Aim of the exercise - The response has to reproduce all entries exactly while excluding their pictures.

----

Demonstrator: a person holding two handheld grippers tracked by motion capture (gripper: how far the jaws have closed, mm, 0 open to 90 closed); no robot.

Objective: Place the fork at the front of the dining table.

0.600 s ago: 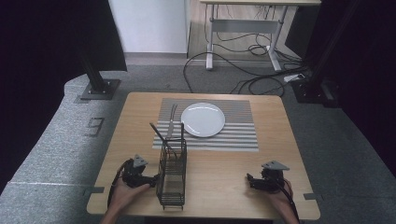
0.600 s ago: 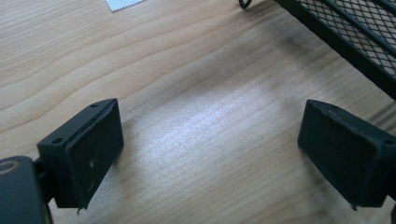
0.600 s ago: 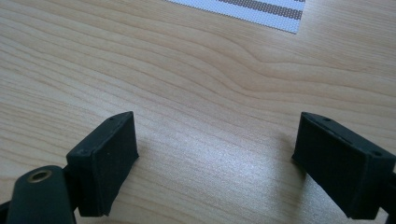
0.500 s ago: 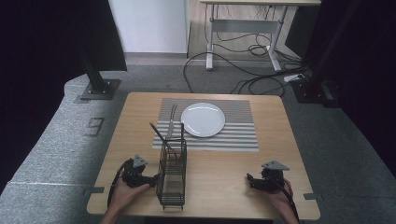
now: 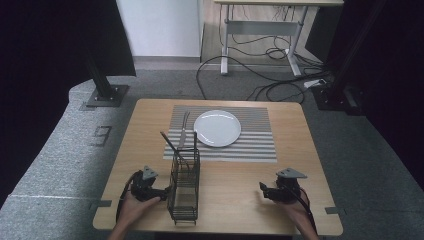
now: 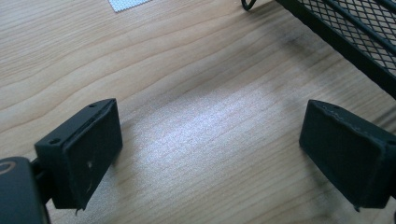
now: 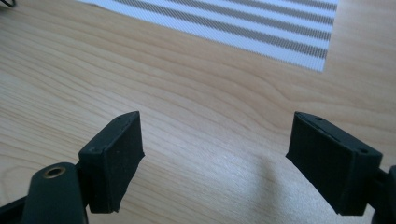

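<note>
Resting low on the wooden table [image 5: 235,190], both grippers gape with nothing between their jaws: the left gripper [image 5: 161,191] just beside the black wire caddy [image 5: 184,187], the right gripper [image 5: 266,191] well apart from it

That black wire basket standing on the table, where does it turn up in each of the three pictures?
High view: the black wire basket stands at lower centre, just right of the left gripper.
Left gripper view: its mesh side crosses the top right corner.
Right gripper view: the basket cannot be made out.
Shared landmark: the striped placemat, whose corner sits at top left in the left gripper view and along the top in the right gripper view.
</note>
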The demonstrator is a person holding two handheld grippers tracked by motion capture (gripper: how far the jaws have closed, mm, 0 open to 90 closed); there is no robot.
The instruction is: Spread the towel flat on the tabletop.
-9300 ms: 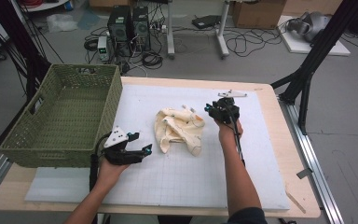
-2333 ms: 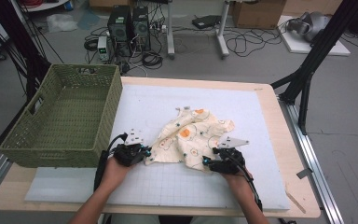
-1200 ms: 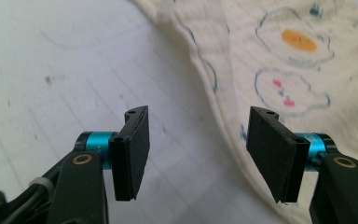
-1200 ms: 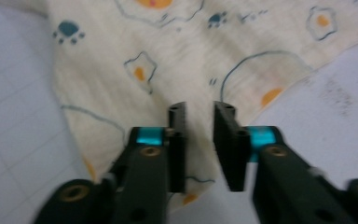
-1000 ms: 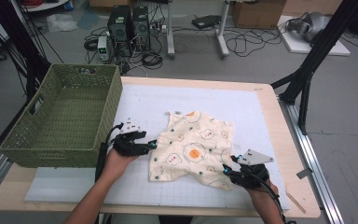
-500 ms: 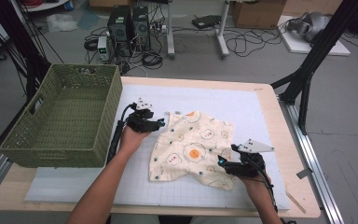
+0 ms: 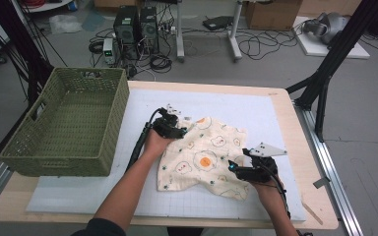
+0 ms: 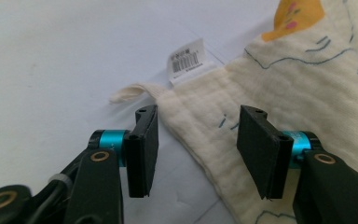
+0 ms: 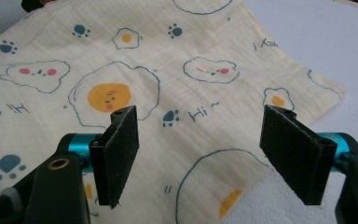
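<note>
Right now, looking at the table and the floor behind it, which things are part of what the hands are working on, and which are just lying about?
In the job:
- printed cloth, spread on the white mat
- left gripper, open at the cloth's tagged corner
- right gripper, open over the cloth
- green basket, perhaps

Lying about:
- computer towers
- floor cables
- cardboard box

We count one printed muslin cloth (image 7: pixel 204 157) on the worktop (image 7: pixel 305 147), with one white barcode tag (image 8: pixel 190 62) and one small loop (image 8: pixel 129 92) at its corner. One green woven basket (image 7: pixel 69 128) stands at the left, and one white gridded mat (image 7: pixel 256 110) covers the worktop. There are two tongs: the left tongs (image 7: pixel 181 129) and the right tongs (image 7: pixel 232 166), each with two black jaws, and two forearms reaching in.
</note>
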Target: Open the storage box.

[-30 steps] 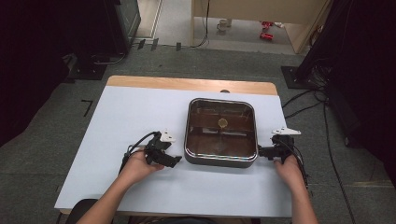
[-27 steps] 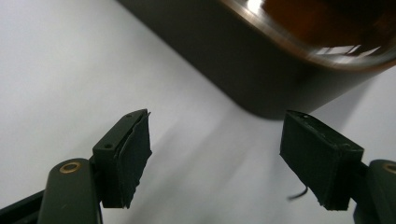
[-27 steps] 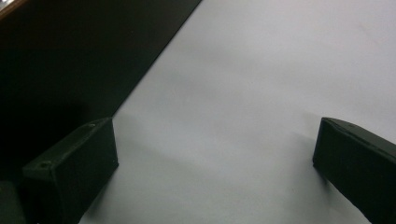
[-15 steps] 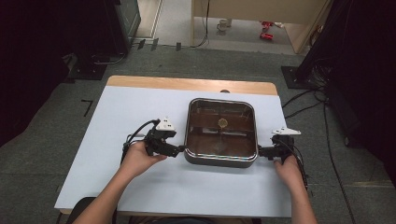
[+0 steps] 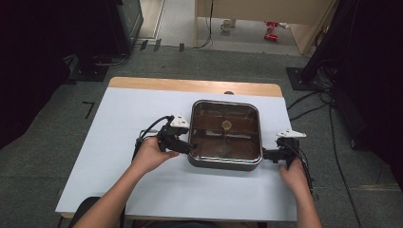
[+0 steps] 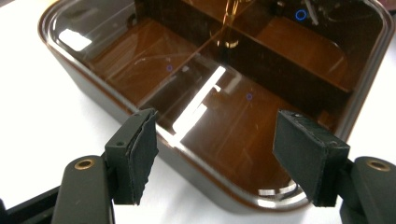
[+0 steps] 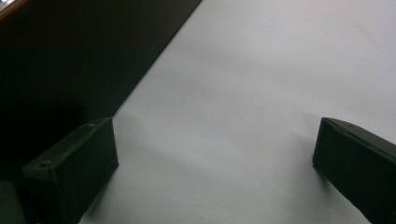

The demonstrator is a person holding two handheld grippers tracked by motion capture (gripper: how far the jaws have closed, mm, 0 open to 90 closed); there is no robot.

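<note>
Looking down from the high view, a white bench (image 5: 142, 190) with a pale wooden far edge carries a dark square dish (image 5: 225, 135) with a clear lid, a little right of centre in the frame. A small round knob (image 5: 226, 125) sits in the middle of the lid. The left gripper (image 5: 189, 147) lies level at the dish's left side, its tips at the lower left part of the rim, held by a hand (image 5: 151, 155) entering from the bottom. The right gripper (image 5: 266, 154) rests just beside the dish's lower right corner, held by the other hand (image 5: 293, 173).

In the left gripper view, the dish (image 6: 93, 81) spans the upper frame, its brown dividers visible through the shiny lid. The left gripper (image 6: 217, 154) has its two black pads to either side of the near corner of the dish. The jaws have just been closing and now stand half apart, the corner between them; the pads do not press on it.

In the right gripper view, the right gripper (image 7: 215, 163) has its jaws wide apart over bare white bench (image 7: 261, 79), holding nothing. The dish's dark side (image 7: 70, 56) covers the upper left of the frame, just beside the left pad.
</note>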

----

Completed exercise -
Demonstrator: a person holding two handheld grippers tracked by motion capture (gripper: how far the jaws have closed, mm, 0 open to 90 closed); no robot.

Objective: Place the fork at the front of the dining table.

0.600 s ago: 
0.600 s ago: 
0.600 s ago: 
0.500 s ago: 
now: 
now: 
now: 

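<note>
Resting low on the wooden table [image 5: 235,190], both grippers gape with nothing between their jaws: the left gripper [image 5: 161,191] just beside the black wire caddy [image 5: 184,187], the right gripper [image 5: 266,191] well apart from it

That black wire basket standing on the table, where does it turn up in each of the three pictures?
High view: the black wire basket stands at lower centre, just right of the left gripper.
Left gripper view: its mesh side crosses the top right corner.
Right gripper view: the basket cannot be made out.
Shared landmark: the striped placemat, whose corner sits at top left in the left gripper view and along the top in the right gripper view.
</note>
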The demonstrator is a person holding two handheld grippers tracked by motion capture (gripper: how far the jaws have closed, mm, 0 open to 90 closed); there is no robot.
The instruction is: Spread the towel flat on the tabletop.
-9300 ms: 
-2333 ms: 
-1200 ms: 
-1200 ms: 
-1000 ms: 
-500 ms: 
+0 ms: 
+0 ms: 
+0 ms: 
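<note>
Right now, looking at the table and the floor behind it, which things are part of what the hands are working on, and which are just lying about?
In the job:
- printed cloth, spread on the white mat
- left gripper, open at the cloth's tagged corner
- right gripper, open over the cloth
- green basket, perhaps

Lying about:
- computer towers
- floor cables
- cardboard box

We count one printed muslin cloth (image 7: pixel 204 157) on the worktop (image 7: pixel 305 147), with one white barcode tag (image 8: pixel 190 62) and one small loop (image 8: pixel 129 92) at its corner. One green woven basket (image 7: pixel 69 128) stands at the left, and one white gridded mat (image 7: pixel 256 110) covers the worktop. There are two tongs: the left tongs (image 7: pixel 181 129) and the right tongs (image 7: pixel 232 166), each with two black jaws, and two forearms reaching in.
</note>
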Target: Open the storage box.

[-30 steps] 
[-27 steps] 
[-27 steps] 
[-15 steps] 
[+0 steps] 
[+0 steps] 
[+0 steps] 

The demonstrator is a person holding two handheld grippers tracked by motion capture (gripper: how far the jaws have closed, mm, 0 open to 90 closed); there is no robot.

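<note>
Looking down from the high view, a white bench (image 5: 142, 190) with a pale wooden far edge carries a dark square dish (image 5: 225, 135) with a clear lid, a little right of centre in the frame. A small round knob (image 5: 226, 125) sits in the middle of the lid. The left gripper (image 5: 189, 147) lies level at the dish's left side, its tips at the lower left part of the rim, held by a hand (image 5: 151, 155) entering from the bottom. The right gripper (image 5: 266, 154) rests just beside the dish's lower right corner, held by the other hand (image 5: 293, 173).

In the left gripper view, the dish (image 6: 93, 81) spans the upper frame, its brown dividers visible through the shiny lid. The left gripper (image 6: 217, 154) has its two black pads to either side of the near corner of the dish. The jaws have just been closing and now stand half apart, the corner between them; the pads do not press on it.

In the right gripper view, the right gripper (image 7: 215, 163) has its jaws wide apart over bare white bench (image 7: 261, 79), holding nothing. The dish's dark side (image 7: 70, 56) covers the upper left of the frame, just beside the left pad.
</note>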

The response is finished, and the exercise is complete.